Stephen, in his office, was on the telephone. The voice of Sir Almeric Jukes was drawling contemptuously into his ear:

“And if you think I'm goin' to risk my valuable cattle in the company of diseased ridin'-school hosses you're wrong, Mr. Stephen Tasker, you're wrong.”

“I'm sorry,” said Stephen patiently. “I didn't quite gather what you thought the horse was suffering from?”

“Strangles,” shouted Sir Almeric. “D'ye hear, strangles? I felt the brute's neck and there were lumps on it. So unless you get the vet and he gives it a clean bill of health you'll have none of my horses for your Pageant. And that's flat, Mr. Stephen Tasker,” he added offensively.
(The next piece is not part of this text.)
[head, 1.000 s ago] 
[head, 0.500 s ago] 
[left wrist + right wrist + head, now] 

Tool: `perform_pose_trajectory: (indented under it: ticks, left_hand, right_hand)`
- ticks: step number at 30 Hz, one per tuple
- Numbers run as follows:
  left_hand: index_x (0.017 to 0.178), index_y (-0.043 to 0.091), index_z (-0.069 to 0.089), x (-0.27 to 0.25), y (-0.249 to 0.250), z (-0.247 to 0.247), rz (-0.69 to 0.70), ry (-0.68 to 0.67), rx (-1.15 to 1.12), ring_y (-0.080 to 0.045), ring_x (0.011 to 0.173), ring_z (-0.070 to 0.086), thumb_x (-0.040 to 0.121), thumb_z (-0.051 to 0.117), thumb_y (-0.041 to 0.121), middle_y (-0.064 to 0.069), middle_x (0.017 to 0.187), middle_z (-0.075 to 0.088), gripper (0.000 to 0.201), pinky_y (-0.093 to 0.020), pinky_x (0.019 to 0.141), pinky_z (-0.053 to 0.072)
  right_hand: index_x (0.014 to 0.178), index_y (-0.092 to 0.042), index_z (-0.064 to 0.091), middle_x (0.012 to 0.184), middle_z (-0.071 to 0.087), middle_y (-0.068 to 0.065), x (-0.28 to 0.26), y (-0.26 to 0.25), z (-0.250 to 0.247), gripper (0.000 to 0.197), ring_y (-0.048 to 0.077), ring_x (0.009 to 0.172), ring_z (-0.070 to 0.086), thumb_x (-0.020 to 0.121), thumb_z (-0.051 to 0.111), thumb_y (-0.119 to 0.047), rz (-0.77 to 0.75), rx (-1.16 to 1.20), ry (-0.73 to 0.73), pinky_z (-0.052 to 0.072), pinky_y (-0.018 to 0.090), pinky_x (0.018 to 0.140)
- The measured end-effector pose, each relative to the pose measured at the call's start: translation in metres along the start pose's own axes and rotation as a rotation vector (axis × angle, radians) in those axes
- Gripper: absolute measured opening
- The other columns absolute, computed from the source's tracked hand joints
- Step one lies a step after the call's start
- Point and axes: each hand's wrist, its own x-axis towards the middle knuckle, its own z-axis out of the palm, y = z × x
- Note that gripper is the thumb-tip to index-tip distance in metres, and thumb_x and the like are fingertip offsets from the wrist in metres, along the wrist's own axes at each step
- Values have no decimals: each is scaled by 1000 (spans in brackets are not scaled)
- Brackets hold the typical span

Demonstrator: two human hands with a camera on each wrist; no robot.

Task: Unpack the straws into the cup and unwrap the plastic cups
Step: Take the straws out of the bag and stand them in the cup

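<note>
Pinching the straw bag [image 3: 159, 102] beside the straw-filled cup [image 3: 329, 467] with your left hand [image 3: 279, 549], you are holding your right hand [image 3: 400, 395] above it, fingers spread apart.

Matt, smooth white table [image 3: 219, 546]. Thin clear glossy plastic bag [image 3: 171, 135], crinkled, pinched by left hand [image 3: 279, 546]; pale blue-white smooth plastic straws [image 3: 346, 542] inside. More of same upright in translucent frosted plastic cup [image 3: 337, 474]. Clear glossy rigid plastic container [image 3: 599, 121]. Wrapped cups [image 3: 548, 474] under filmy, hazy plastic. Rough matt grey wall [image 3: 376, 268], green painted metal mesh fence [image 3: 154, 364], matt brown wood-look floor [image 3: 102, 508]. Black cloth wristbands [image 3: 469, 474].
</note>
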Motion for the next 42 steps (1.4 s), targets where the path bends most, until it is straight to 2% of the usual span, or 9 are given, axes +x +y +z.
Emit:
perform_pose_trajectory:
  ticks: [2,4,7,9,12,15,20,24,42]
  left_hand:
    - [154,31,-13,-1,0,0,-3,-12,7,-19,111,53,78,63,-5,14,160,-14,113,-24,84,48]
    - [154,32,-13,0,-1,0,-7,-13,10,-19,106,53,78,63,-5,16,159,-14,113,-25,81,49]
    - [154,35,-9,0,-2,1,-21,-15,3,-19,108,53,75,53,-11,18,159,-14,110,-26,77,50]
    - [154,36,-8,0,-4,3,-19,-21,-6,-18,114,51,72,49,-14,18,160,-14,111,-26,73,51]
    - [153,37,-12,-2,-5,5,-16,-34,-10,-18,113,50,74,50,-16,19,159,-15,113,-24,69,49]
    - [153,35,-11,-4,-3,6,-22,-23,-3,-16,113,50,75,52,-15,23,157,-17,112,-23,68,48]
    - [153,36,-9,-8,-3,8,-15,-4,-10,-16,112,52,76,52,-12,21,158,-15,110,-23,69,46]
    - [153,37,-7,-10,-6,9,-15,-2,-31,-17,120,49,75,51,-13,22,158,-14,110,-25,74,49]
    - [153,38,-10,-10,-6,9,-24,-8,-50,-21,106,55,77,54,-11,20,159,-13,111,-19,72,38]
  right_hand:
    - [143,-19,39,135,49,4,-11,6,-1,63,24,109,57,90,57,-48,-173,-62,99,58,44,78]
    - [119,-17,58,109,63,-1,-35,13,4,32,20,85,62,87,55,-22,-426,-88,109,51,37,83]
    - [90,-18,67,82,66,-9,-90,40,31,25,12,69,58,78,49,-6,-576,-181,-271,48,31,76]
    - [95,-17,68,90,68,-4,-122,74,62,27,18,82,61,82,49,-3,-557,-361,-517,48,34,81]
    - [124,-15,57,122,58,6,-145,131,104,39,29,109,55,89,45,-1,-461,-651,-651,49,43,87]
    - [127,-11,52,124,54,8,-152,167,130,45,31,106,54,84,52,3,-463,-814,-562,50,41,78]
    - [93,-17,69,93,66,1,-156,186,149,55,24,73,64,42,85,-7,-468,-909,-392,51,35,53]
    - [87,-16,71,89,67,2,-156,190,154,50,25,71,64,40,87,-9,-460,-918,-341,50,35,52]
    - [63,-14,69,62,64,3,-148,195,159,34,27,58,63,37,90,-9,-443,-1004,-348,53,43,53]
Stephen wearily put down the telephone. It had been his worst morning so far. Everybody was in a muddle, from the Wardrobe Mistress to the lighting man, and they had all brought their muddles in succession to the small back room. The knitters of chainmail had run out of wool; the painters of chainmail had run out of silver paint. The carpenters, admittedly, had settled their strike, but the electricians were just starting one. The printers had lost the block which was to go on the cover of the programme. Robin had declared he could design no more dresses unless he was provided with an expensive and unobtainable book on heraldry. The Cricket Club had failed to agree about
who should represent W. G. Grace: a part which required not simply a beard from Clarkson's but the ability to hit sixes which Clarkson's couldn't provide. The Rowing Club, with nobody's authority, had spent twenty pounds on decorating a barge for Bloody Mary more elaborate than Cleopatra's. The Bank Manager was concerned about the increasing overdraft and had rung up to ask who was going to guarantee it. Finally, just before one, the Vicar had arrived with a bundle of nineteenth-century
Punches
for which he had practically demanded twenty-five shillings. Outside it was mizzling with cold rain, water poured in runnels off the Vicar's bald head and the silvery drops furred his old cassock, which he shook all over the shop like a dog which has been in the river. “The pride of the morning, my boy,” beamed the Vicar, pocketing a pound note and two half-crowns. “Just the pride of the morning. The glass is going up; there's an anticyclone on the way. You mark my words, it'll be fine this afternoon.”

Although the telephone was ringing (with Sir Almeric raging at the other end) the Vicar showed no inclination to leave.